Naturally, that was on script. Trump read it, and it was very clearly modeled after Joe Biden's empathic appeal to seniors in southern Florida earlier this week—ya know the one, where Trump later tweeted out a picture of a bunch of seniors in wheelchairs with the tagline, "Biden for Resident."
In the Axios article, senior aides said Trump campaign manager Bill Stepien's path to victory counts on using Ohio, Florida, Georgia, Iowa, and Maine's second district as Trump's foundation. Stepien tells them winning those states is the "easy part.” Really? Not a single one of those states is a gimme in public polling and, in fact, Trump is polling roughly 4 points behind Biden in Florida—the biggest catch of them all with 29 electoral votes.

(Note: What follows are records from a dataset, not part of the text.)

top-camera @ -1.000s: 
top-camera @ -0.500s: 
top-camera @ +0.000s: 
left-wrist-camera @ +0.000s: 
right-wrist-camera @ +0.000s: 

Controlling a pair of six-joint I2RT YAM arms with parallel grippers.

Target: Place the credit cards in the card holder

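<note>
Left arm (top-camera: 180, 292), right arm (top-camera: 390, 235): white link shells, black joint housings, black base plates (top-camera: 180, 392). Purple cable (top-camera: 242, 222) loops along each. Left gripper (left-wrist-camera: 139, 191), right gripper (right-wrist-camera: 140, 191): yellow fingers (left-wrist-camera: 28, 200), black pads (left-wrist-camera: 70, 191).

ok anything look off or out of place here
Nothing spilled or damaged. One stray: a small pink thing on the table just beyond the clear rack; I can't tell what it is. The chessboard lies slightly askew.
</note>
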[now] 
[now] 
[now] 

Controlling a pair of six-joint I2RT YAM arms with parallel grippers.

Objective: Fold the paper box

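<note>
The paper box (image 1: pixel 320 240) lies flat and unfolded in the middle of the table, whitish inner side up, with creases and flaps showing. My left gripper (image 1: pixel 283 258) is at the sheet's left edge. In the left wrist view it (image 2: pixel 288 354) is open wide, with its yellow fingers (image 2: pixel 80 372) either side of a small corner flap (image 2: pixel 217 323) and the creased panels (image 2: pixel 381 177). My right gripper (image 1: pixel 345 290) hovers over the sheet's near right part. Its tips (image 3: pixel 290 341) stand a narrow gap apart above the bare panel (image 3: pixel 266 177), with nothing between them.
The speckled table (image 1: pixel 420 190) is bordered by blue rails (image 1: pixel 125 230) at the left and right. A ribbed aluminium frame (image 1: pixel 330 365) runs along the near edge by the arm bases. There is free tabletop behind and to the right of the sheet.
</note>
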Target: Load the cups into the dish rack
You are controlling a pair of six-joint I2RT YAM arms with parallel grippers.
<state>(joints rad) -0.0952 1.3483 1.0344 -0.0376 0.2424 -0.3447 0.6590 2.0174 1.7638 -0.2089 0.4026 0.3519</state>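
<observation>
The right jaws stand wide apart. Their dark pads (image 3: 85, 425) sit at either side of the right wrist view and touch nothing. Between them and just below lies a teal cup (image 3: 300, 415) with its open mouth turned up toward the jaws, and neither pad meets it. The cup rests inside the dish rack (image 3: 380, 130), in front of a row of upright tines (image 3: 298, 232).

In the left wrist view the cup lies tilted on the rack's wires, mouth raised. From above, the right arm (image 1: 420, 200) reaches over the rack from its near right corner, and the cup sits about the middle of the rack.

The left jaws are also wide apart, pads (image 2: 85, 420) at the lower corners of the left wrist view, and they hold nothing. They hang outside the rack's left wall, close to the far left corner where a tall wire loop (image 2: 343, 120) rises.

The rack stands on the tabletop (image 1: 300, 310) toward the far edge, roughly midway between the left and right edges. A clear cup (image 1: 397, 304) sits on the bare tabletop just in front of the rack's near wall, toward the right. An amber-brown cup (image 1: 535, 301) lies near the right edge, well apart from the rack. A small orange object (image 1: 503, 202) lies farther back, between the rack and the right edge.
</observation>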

Just to give you an idea of how rocky that electoral road is, consider this: Biden's path to 270 starts with California and New York as its building blocks. And those states truly are "easy" ones.
In fact, taking Stepien's calculus a step further, the five biggest red states from 2016 by electoral votes are all battlegrounds this year, even if they didn't start off that way: Texas (38), Florida (29), Ohio (18), Georgia (16), North Carolina (15).
And here's the New York Times aggregates for each of those states, from worst to best for Trump:
- Florida: Biden +4
- North Carolina: Biden +3
- Georgia: Biden +2
- Ohio: Biden +<1 (i.e. Biden's winning by less than one point)
- Texas: Trump +2
None of this is to say Trump couldn't win, it's just a reality check on how unlikely he is to be victorious. And tons of voting is happening right now, while the polls continue to look very good for Biden. Conversely, if you're Trump, the days are just slipping away. But the emphasis on early voting this year significantly lessens the chances that, for instance, the sitting FBI director could open a last-minute investigation into Biden that causes the bottom to fall out on his campaign.
So even as a haunting déjà vu feeling hangs over my excitement this year, I just keep looking at the fundamentals, how the campaigns are acting, and the actions of congressional lawmakers who are up for reelection or sharpening their knives for a post-Trump era. The outlook is good, much better in fact than it appeared in 2016.
And if anxiety is keeping you up at night, the very best antidote to that is taking action—doing has the medicinal benefit of occupying the mind so the hobgoblins of doubt can't hijack it. Together, we can all bring this election home, and then get back to the work of trying to build a more perfect union.